Edit the CLBlast-1.6.1-windows-x64\lib\cmake\CLBlast\CLBlastConfig.cmake file and change the part in the INTERFACE_INCLUDE_DIRECTORIES line from ;C:/vcpkg/packages/opencl_x64-windows/include to the path you installed the SDK in (C:\Program Files (x86)\IntelSWTools\system_studio_2020\OpenCL\sdk\include).
INTERFACE_INCLUDE_DIRECTORIES "${_IMPORT_PREFIX}/include;C:/Program Files (x86)/IntelSWTools/system_studio_2020/OpenCL/sdk/include/"
Edit the CLBlast-1.6.1-windows-x64\lib\cmake\CLBlast\CLBlastConfig-release.cmake file and change the line IMPORTED_LINK_INTERFACE_LIBRARIES_RELEASE to point to “C:/Program Files (x86)/IntelSWTools/system_studio_2020/OpenCL/sdk/lib/x64/OpenCL.lib”
set CLBlast_DIR=lib\cmake
cmake . --fresh -DWHISPER_CLBLAST=ON
msbuild ALL_BUILD.vcxproj /p:Configuration=Release
copy CLBlast-1.6.1-windows-x64\lib\clblast.dll ..
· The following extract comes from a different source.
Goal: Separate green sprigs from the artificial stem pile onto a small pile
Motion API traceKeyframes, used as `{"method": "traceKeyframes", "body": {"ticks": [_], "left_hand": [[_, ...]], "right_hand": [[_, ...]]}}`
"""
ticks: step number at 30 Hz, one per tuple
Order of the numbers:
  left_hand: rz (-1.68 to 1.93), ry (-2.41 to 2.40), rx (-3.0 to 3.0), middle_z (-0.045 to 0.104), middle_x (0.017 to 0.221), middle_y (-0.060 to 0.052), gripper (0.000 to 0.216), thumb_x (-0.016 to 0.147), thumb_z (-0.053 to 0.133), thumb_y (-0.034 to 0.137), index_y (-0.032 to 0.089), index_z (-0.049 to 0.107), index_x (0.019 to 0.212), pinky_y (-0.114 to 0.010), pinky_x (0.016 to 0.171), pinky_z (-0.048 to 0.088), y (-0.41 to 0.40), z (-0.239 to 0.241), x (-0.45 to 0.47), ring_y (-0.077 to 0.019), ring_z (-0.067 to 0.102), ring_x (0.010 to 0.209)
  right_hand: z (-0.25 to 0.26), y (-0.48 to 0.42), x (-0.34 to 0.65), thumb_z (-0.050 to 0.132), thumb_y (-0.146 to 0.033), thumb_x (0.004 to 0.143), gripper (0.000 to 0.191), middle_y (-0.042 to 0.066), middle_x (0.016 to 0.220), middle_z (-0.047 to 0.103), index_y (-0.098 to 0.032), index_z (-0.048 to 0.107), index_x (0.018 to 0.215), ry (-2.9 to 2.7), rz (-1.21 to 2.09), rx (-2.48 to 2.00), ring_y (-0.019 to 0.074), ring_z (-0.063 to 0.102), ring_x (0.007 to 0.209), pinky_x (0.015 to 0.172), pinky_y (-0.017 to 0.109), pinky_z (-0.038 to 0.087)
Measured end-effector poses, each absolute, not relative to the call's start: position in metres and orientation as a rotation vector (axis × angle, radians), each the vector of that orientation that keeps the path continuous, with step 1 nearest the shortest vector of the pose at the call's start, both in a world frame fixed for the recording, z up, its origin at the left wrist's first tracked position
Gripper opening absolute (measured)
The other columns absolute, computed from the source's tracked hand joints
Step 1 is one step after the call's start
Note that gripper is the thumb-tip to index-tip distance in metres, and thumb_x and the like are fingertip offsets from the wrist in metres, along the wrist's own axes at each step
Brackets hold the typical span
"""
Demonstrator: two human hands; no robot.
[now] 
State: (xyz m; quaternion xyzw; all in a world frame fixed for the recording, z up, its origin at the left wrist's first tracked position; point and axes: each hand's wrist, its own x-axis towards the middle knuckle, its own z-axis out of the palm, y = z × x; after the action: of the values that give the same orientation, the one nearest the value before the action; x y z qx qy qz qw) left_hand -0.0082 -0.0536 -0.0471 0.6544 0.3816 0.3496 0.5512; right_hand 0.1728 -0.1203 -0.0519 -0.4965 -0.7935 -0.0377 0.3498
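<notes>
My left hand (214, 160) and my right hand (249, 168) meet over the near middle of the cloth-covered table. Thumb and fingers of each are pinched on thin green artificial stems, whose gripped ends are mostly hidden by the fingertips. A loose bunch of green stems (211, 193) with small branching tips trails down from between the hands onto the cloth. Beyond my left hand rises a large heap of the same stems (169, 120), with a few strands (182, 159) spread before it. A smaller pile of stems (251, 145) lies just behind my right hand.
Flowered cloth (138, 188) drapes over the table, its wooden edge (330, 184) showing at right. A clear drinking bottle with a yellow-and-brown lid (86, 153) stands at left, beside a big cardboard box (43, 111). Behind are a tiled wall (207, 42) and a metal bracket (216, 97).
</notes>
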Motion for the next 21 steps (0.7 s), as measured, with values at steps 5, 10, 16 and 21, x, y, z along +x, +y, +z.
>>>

copy bin\Release\whisper.dll ..
copy bin\Release\main.exe ..\whisper_cpp.exe
copy bin\Release\quantize.exe ..
I fixed the issue with the kernel (Windows line-encoding issue) and the fixes are already included in the upstream.
Building for NVIDIA
To use MSVC to build with CUDA support, you need to install MS Visual Studio as well as the cuda-toolkit on your computer (not just within Conda).
Download toolkit from https://developer.nvidia.com/cuda-toolkit-archive
All you really need is the CUDA\Runtime\Libraries, CUDA\Development and CUDA\Visual Studio Integration, so you can select custom install and untick everything but these.
cmake . --fresh -DWHISPER_CUBLAS=ON
msbuild ALL_BUILD.vcxproj /p:Configuration=Release
copy bin\Release\whisper.dll ..
copy bin\Release\main.exe ..\whisper_cpp.exe
Preparing your model
Switch to your whisper directory and create a directory to hold your models
cd ..
md models
Download your favourite model using, the following commands (you better delete it first, to make sure you download the entire model). As the cmd in whisper.cpp/models uses the extremely slow PowerShell to get the file, you may use curl the following if you are in a hurry.
set model=large
curl -L https://huggingface.co/ggerganov/whisper.cpp/resolve/main/ggml-%model%.bin -o models\ggml-%model%.bin
Quantize the model to make it smaller, you can use q4_0, q4_1, q5_0, q5_1, q8_0 as the quantization scale.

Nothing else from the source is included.